Perhaps even more important, however, is Buffet's belief that equity markets overall are overvalued. He recently stated that he "sees few cheap, high-quality companies in which to invest" at the moment. Reducing the Apple position may simply reflect an increased caution about markets in general.

Buffet still supports Apple as a company. And he still believes the business is worth the No. 1 position in Berkshire's portfolio. But Apple shares are no longer the bargain they once were.

And Buffet's caution about markets overall should make all investors think twice before making any single business such a significant portion of their portfolio. Right now, Buffet is reducing many of his positions, resulting in a record-breaking cash pile for Berkshire. He knows that if markets fall, Apple's value will likely also decline, even if it remains attractive as a business.

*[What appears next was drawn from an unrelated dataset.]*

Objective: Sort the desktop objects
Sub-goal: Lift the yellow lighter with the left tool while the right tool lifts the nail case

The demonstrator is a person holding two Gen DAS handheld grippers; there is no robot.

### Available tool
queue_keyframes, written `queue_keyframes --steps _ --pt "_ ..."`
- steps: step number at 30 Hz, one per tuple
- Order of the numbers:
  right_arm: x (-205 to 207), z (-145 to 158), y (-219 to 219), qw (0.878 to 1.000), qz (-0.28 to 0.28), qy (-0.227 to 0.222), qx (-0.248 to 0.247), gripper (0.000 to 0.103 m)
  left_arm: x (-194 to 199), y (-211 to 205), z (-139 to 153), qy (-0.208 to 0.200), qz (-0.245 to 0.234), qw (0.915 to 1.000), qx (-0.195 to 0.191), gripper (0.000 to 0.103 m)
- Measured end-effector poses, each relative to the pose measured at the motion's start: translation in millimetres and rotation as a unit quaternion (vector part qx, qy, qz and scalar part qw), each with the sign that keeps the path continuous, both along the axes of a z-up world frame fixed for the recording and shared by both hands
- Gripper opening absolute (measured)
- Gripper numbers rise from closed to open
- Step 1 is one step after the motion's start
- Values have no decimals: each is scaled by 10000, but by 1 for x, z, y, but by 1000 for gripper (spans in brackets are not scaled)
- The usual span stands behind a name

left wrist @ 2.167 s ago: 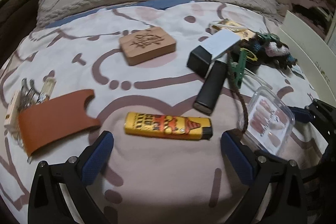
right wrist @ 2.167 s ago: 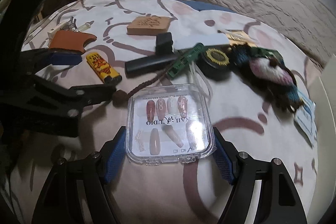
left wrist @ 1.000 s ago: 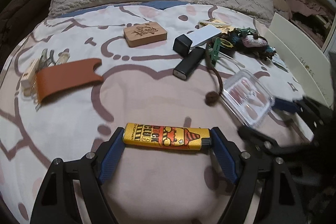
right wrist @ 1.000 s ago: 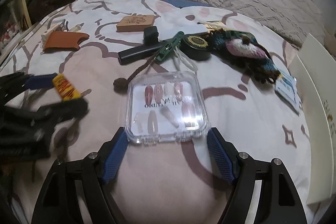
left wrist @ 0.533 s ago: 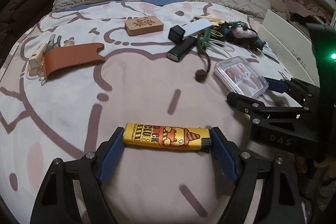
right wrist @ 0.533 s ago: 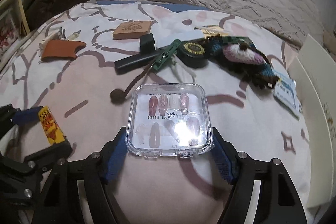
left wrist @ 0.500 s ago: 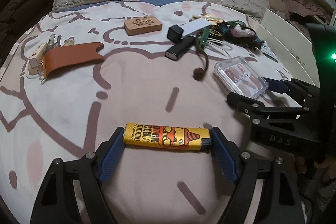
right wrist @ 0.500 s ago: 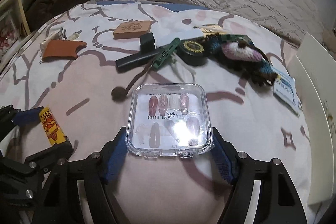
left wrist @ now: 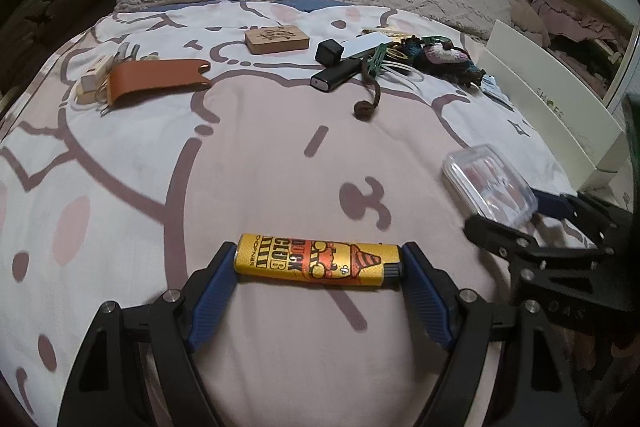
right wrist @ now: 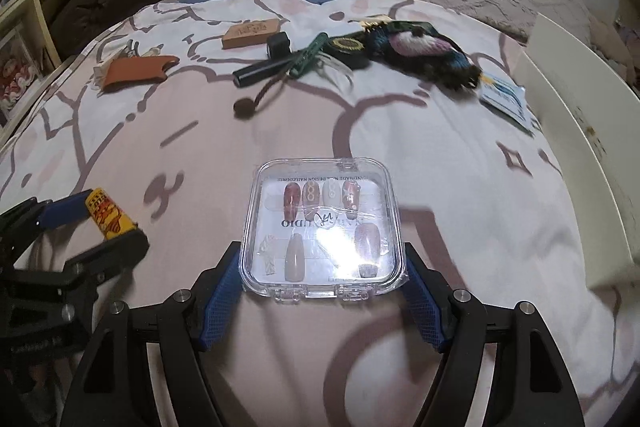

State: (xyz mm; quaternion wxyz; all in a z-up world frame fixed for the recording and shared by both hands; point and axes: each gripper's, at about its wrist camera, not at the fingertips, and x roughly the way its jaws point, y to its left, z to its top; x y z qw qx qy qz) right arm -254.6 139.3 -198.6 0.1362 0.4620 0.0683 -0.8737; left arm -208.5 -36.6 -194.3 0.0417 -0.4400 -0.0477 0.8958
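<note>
My left gripper [left wrist: 318,267] is shut on a yellow lighter [left wrist: 316,261], held crosswise between its blue pads above the patterned bedspread [left wrist: 260,163]. It also shows in the right wrist view [right wrist: 110,215] at the left edge. My right gripper [right wrist: 322,279] is shut on a clear square box of press-on nails [right wrist: 322,229], held flat above the bedspread. That box shows in the left wrist view [left wrist: 488,181] at the right.
Far on the bed lie a brown leather key holder [left wrist: 154,79], a wooden block [left wrist: 276,39], a black stick [left wrist: 334,75], a black cube [left wrist: 329,50], a green clip [right wrist: 308,57], a crocheted toy [right wrist: 420,53] and a blue packet [right wrist: 504,97]. White boards [right wrist: 580,131] stand at the right.
Both grippers have pulled back toward the near side of the bed with the lighter and the nail box held; the pile of objects now lies farther away.
</note>
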Motion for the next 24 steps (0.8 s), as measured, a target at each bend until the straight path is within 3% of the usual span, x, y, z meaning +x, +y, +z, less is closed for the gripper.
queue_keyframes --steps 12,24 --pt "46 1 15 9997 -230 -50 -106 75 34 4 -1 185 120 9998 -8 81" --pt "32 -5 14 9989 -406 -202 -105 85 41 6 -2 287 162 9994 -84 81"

Buffet's decision to reduce Berkshire's Apple position doesn't diminish his support for the company's long-term potential in the finance and investing world. In fact, Apple remains Berkshire's largest investment, with a value of approximately $85 billion.

Investors should remember that Buffet's selling of Apple shares is largely influenced by his belief in potential capital gains taxes increases and an overall overvalued equity market, not a lack of confidence in Apple's business model.